### ABOUT THIS EXERCISE
Make an exact copy of the data below, leaving out every picture.

### COLLECTED DATA
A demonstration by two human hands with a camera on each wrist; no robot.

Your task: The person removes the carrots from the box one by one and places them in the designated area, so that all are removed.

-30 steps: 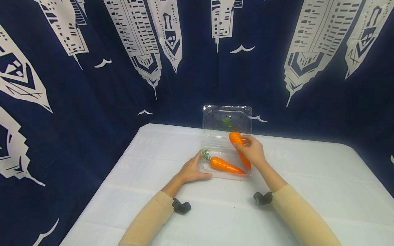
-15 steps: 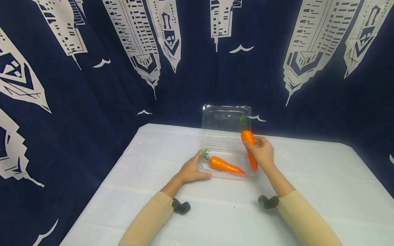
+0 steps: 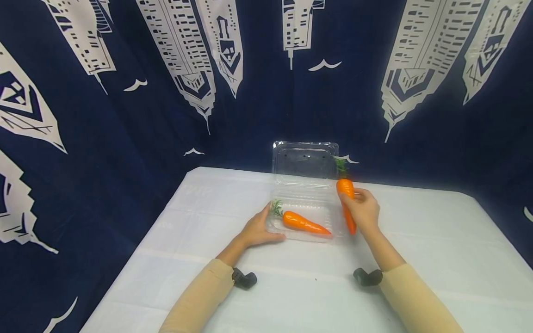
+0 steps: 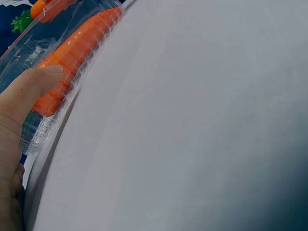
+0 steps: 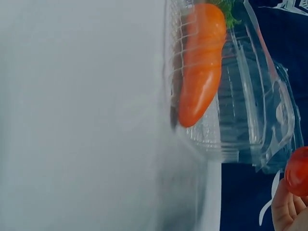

### RESPONSE AREA
A demonstration by two human hands with a camera on each wrist; no robot.

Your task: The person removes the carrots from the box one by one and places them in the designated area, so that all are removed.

-30 steps: 
-15 steps: 
+0 steps: 
+0 steps: 
+0 steps: 

What the answer needed to say has been said.